Dance/Movement Therapist Collaborates with Steppin’ Dance Instructors to Foster Wellbeing and a Sense of Belonging for Chicago Veterans
Editors Note: Each year, through #GivingTuesday grants, ADTA sponsors professionals in dance/movement therapy as they engage in advocacy and education initiatives within their community. Grant recipients work with community organizations to develop innovative dance/movement therapy services for underserved populations. In this blog post, #GivingTuesday grant recipient Isabel Mulcahy describes her collaboration with instructors of a cultural dance born in Chicago to make a difference in lives of local veterans. Footage of her program is documented in the video below, along with that of other #GivingTuesday grant recipients.

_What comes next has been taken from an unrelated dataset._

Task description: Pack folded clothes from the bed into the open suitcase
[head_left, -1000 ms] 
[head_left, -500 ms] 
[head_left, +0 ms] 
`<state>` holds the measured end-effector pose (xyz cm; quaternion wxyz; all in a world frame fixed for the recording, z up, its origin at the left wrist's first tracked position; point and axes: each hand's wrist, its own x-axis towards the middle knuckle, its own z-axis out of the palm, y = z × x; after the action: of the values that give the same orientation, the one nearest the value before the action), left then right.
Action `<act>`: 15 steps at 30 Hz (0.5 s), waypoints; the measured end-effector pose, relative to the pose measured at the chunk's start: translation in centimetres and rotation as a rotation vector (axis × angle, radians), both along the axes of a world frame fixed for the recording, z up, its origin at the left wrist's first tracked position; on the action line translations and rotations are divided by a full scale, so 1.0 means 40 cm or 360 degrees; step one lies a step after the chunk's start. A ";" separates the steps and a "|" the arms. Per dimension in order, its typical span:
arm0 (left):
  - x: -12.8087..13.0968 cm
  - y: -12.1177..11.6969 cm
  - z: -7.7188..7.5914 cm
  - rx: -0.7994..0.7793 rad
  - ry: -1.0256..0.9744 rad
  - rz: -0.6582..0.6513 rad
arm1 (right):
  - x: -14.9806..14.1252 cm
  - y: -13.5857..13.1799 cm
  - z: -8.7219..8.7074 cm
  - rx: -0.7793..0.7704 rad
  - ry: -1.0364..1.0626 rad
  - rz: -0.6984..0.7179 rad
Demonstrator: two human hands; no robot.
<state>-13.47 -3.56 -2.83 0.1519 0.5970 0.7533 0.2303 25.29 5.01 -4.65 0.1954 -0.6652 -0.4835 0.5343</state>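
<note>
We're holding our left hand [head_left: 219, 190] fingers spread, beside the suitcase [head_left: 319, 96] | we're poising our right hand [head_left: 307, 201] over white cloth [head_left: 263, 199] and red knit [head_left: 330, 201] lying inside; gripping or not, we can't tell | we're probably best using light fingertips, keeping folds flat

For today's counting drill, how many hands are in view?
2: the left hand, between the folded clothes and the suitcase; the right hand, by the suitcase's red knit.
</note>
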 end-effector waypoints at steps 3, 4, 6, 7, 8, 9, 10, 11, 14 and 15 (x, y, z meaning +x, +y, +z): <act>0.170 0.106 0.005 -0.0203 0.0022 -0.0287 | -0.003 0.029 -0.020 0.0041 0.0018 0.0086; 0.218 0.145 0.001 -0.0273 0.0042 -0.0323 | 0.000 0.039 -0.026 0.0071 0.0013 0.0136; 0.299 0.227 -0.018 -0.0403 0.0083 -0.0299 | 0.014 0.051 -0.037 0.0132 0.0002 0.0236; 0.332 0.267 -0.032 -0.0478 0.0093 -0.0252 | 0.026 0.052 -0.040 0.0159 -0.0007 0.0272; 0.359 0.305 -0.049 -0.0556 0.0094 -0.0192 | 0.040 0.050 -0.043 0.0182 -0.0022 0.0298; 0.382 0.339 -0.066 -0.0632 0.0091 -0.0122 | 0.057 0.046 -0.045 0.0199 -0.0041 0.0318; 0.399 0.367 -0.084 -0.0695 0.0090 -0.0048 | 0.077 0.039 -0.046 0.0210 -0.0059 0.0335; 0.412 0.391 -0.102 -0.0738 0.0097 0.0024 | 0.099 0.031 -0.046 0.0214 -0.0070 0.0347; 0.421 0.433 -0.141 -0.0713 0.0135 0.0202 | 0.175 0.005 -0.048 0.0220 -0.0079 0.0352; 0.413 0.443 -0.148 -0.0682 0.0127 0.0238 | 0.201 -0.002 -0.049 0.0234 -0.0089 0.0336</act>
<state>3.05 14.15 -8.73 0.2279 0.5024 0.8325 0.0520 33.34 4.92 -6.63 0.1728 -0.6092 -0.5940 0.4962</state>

Isolation and emotional numbing are two main symptoms of Post-Traumatic Stress Disorder (PTSD) for Veterans. The Steppin’ Towards Wellness (STW) program, funded by the American Dance Therapy Association’s (ADTA) #GivingTuesday grant, aimed to relieve these symptoms, as well as provide veterans an opportunity to experience wellbeing through participation in a structured dance class. Project objectives included: functional movement training, promotion of self-esteem, access to emotional release, increased sense of belonging, exploration of self-identity, stress reduction, relationship development, and community reintegration.
Steppin’ Towards Wellness was developed and conducted through the recreation therapy department at the Jesse Brown VA Medical Center with a veteran population who were commuting primarily from the South Side. The South Side of Chicago is the birthplace of Steppin’. As a recreational therapist and dance/movement therapist employed at this facility, I take a hands-on approach to rehabilitation in physical, emotional, social and cognitive domains of health, following the wellness model approach.

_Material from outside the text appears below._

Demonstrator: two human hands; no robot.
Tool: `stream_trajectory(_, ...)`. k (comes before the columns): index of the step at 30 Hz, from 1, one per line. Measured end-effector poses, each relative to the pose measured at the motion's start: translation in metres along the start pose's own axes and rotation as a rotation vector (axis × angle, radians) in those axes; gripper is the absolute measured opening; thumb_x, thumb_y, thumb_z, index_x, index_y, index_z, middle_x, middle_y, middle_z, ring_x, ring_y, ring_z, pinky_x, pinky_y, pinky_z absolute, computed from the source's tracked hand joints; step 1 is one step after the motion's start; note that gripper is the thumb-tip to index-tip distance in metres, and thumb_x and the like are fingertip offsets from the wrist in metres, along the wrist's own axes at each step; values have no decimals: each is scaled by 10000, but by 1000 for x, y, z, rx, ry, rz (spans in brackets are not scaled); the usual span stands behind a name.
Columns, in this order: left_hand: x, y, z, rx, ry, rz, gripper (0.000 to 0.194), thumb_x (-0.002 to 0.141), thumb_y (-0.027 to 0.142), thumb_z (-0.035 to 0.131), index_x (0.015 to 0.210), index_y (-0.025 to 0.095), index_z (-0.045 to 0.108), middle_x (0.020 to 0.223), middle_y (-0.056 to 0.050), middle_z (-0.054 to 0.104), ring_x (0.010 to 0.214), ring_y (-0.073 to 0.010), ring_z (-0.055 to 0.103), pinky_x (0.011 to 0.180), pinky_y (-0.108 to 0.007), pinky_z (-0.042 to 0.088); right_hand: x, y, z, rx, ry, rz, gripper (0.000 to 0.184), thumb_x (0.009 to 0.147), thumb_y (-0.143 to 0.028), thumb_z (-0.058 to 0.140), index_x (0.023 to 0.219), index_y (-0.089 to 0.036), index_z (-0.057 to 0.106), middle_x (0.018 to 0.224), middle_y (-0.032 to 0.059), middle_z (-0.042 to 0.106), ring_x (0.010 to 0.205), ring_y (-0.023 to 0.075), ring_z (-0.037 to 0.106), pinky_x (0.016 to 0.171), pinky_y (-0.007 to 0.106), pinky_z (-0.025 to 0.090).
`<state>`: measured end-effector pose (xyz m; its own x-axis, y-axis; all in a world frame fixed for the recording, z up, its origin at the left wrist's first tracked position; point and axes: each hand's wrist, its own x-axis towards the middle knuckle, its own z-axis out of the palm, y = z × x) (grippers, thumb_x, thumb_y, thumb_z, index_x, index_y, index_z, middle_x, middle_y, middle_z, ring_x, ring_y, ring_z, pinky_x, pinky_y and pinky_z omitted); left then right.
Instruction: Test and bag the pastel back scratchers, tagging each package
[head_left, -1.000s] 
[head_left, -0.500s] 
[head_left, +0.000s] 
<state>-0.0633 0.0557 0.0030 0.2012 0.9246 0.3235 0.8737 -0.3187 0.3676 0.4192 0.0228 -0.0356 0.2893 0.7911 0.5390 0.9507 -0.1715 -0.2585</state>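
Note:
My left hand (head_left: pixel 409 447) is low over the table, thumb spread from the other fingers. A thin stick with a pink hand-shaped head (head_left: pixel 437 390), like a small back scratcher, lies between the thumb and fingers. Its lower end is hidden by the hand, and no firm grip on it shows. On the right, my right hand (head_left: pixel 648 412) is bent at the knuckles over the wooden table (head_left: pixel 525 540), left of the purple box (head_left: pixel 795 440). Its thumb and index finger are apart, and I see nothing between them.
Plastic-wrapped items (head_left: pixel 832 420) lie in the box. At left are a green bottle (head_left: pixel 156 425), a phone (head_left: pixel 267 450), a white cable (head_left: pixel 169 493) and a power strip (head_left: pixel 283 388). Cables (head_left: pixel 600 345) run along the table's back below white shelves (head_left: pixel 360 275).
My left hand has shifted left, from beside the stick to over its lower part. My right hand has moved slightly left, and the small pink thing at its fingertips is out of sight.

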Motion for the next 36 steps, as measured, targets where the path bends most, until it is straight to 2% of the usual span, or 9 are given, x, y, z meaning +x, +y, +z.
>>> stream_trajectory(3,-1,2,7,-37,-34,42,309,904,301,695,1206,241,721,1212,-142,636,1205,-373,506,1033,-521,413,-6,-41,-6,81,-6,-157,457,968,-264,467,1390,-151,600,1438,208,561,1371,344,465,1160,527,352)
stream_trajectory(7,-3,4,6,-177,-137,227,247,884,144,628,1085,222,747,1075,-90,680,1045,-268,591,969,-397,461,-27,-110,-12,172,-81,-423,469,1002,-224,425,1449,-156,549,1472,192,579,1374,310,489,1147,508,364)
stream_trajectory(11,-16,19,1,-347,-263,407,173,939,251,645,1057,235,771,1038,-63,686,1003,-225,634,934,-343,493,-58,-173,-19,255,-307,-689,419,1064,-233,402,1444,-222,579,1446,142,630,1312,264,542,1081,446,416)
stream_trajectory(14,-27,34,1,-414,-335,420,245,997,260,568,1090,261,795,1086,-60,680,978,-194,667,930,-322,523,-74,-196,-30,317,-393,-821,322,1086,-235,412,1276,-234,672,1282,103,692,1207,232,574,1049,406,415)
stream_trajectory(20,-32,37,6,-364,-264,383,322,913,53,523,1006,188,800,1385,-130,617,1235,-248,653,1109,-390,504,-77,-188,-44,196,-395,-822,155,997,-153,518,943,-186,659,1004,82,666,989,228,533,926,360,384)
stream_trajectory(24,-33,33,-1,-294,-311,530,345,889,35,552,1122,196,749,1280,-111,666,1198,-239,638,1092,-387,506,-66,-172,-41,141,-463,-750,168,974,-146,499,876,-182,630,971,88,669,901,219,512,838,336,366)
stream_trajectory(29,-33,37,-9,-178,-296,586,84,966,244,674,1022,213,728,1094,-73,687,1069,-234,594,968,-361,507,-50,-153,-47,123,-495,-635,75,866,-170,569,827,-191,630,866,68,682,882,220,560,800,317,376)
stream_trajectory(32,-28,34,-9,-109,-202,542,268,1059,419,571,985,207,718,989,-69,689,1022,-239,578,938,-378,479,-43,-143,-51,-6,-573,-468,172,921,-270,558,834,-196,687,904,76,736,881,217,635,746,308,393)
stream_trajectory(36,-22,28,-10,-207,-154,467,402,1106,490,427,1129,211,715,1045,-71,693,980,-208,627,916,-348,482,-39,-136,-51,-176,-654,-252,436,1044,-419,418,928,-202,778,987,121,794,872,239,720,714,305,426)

Recreation therapy (RT) focuses on a person’s abilities rather than disabilities, and I use this focus, along with my dance/movement therapy background and knowledge in Laban Movement Analysis, to help participants process their body experience on a deeper level of understanding. The program idea emerged as a collaboration between myself as a dance/movement therapist and two experienced Steppin’ teachers to teach the dance culture of Chicago Steppin’ through a dance/movement therapy lens. The hope was to increase a sense of belonging and self-identification with Chicago’s history through a structured form of movement to complement military culture of organization and directives. The program served approximately 10 to 20 veterans over the span of ten weeks.
In the Steppin’ classes, veterans used movement to attune and connect with their partner to execute movements with free flow. Tension and release exercises were practiced to increase understanding of roles within a dance partner relationship. Movement directives were taught to veterans – giving them opportunities to take the lead role to increase autonomy and self-confidence. Chicago Steppin’ music was played to allow vets to re-experience their youth and reconnect with their narrative as Chicago natives. These dance/movement therapy interventions were made through a lens of recreation therapy – embracing a person’s abilities to help re-create who they are. By coming to a new level of acceptance and understanding of one’s individuality, reintegrating into a community becomes a cohesive process.

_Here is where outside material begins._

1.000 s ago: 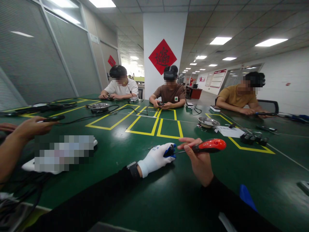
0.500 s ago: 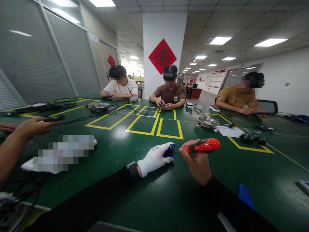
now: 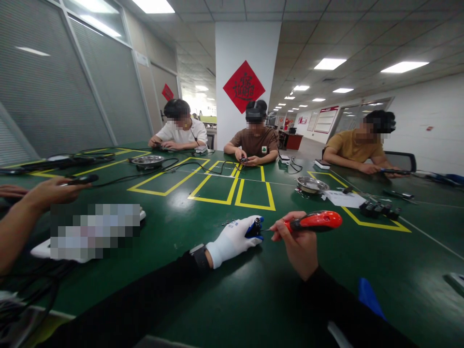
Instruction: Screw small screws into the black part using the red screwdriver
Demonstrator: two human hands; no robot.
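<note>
My left hand [image 3: 235,238], in a white glove with blue fingertips, is closed around a small black part [image 3: 256,227] with a shiny round top. Its fingers hide most of that part, so its kind is unclear. A red and black screwdriver [image 3: 319,221] is gripped in my bare right hand [image 3: 297,244], the handle pointing right. Its thin shaft runs left to the black part; whether the tip touches is too small to tell. Several tiny pieces [image 3: 229,223] lie on the table just behind my left hand.
Yellow tape outlines mark the green table [image 3: 224,299]. A metal bowl [image 3: 312,184], a paper sheet [image 3: 344,198] and black parts [image 3: 379,209] lie to the right; another bowl [image 3: 147,161] is back left. A co-worker's hand [image 3: 54,191] reaches in at left; three people sit opposite.
The screwdriver and my right hand have shifted slightly right and down, and the handle lies at a slightly different turn. My left hand stays in place with the black part.
</note>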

During my four years of working with veterans, I learned that community reintegration is fundamental for the healing process and essential to the treatment goals. Isolation can greatly affect veterans as evidenced by observably avoiding stimuli that may remind them of trauma or common difficulties readjusting to civilian life. Therefore, the dance classes offered relationship building skills as well as several planned community reintegration activities. Veterans, with support from each other, were able to leave the facility to practice their newly learned dance skills with civilians in the Steppin’ community. Collaborating with a local ballroom and the Chicago Park District, veterans also involved their family and friends in the process. As one veteran said, “We begin to feel better and comfortable socializing with other people; we don’t want to be alienated.”
One of the hopes for the program was for it to become self-maintained by the veterans and to continue to run as part of recreational therapy services. As one veteran noted, “we try to help each other to get beyond” the basics of the dance. This hope has become a reality as veterans continue to mentor each other about the dance, practicing Steppin’ weekly at the VA and attending local Steppin’ dance activities on their own. In addition, a performance group has emerged! Seven veterans performed at our local Creative Arts Therapy show. “It’s like a ripple effect, we then send that same feeling out to those people [who] are around us, it gives us peace of mind [and it helps us] stay focused on what is happening right now!”